**INSTRUCTIONS TO FOLLOW:** The following data has a line with "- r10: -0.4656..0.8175" and a line with "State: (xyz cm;". Write out exactly those lines and all the lines between them.

**DATASET EXTRACT:**
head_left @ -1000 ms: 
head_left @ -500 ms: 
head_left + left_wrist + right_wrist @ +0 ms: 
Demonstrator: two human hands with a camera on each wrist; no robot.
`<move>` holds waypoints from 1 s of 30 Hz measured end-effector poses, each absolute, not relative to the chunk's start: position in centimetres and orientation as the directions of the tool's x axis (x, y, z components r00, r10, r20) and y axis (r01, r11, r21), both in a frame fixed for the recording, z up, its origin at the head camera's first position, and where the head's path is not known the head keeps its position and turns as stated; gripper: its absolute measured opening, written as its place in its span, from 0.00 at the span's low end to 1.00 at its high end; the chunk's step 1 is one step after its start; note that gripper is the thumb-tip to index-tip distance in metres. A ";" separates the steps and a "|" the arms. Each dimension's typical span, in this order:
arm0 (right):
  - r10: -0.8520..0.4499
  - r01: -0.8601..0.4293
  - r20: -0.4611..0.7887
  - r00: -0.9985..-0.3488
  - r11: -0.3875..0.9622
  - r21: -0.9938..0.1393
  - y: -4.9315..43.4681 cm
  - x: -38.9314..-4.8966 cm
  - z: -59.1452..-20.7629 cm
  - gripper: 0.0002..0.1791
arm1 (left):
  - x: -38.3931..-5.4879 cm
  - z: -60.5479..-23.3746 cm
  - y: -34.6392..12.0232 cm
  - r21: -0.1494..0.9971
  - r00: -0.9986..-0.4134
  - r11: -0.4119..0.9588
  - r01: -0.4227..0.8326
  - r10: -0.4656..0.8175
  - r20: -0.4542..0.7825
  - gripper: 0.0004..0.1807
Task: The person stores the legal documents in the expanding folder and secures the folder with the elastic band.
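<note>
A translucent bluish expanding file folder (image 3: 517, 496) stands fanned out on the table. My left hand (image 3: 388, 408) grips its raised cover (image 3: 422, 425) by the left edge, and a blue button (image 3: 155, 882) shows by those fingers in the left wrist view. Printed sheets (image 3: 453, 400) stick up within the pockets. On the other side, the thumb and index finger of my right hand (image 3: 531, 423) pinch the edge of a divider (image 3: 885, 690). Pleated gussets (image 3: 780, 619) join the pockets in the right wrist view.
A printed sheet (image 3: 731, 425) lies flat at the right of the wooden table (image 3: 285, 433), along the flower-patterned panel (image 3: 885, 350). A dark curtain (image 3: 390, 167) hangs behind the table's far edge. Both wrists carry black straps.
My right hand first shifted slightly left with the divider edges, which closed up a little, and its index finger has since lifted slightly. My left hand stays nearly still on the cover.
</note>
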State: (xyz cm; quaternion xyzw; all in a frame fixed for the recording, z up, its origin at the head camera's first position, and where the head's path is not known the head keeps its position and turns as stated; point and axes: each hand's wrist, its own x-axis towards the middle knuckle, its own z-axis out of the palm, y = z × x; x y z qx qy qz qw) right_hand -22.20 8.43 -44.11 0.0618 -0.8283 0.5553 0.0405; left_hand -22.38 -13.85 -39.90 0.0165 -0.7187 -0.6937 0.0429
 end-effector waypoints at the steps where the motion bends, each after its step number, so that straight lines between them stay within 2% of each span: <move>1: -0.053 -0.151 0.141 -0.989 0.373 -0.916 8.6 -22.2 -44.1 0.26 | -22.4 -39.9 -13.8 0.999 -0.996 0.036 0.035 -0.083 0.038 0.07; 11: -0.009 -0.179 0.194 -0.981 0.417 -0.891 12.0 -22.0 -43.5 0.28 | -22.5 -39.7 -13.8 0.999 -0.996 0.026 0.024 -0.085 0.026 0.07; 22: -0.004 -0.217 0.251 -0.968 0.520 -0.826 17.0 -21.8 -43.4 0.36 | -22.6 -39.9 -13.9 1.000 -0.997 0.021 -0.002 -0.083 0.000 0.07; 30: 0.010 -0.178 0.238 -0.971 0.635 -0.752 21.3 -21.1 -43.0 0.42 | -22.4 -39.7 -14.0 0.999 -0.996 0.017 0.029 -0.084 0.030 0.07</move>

**SOLUTION:**
  - r10: -0.4656..0.8175
  - r20: -0.4542..0.7825
  - gripper: 0.0004..0.1807
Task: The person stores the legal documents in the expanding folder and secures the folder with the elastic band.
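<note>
A translucent bluish expanding file folder (image 3: 517, 496) stands fanned out on the table. My left hand (image 3: 388, 408) grips its raised cover (image 3: 422, 425) by the left edge, and a blue button (image 3: 155, 882) shows by those fingers in the left wrist view. Printed sheets (image 3: 453, 400) stick up within the pockets. On the other side, the thumb and index finger of my right hand (image 3: 531, 423) pinch the edge of a divider (image 3: 885, 690). Pleated gussets (image 3: 780, 619) join the pockets in the right wrist view.
A printed sheet (image 3: 731, 425) lies flat at the right of the wooden table (image 3: 285, 433), along the flower-patterned panel (image 3: 885, 350). A dark curtain (image 3: 390, 167) hangs behind the table's far edge. Both wrists carry black straps.
My right hand first shifted slightly left with the divider edges, which closed up a little, and its index finger has since lifted slightly. My left hand stays nearly still on the cover.
</note>
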State: (xyz cm; quaternion xyzw; all in a frame fixed for the recording, z up, its origin at the head camera's first position, and where the head's path is not known the head keeps its position and turns as stated; point and axes: each hand's wrist, its own x-axis towards the middle knuckle, its own z-axis out of the palm, y = z × x; x y z qx qy qz qw) right_hand -22.20 8.43 -44.11 0.0618 -0.8283 0.5553 0.0405; left_hand -22.38 -13.85 -39.90 0.0165 -0.7187 -0.6937 0.0429

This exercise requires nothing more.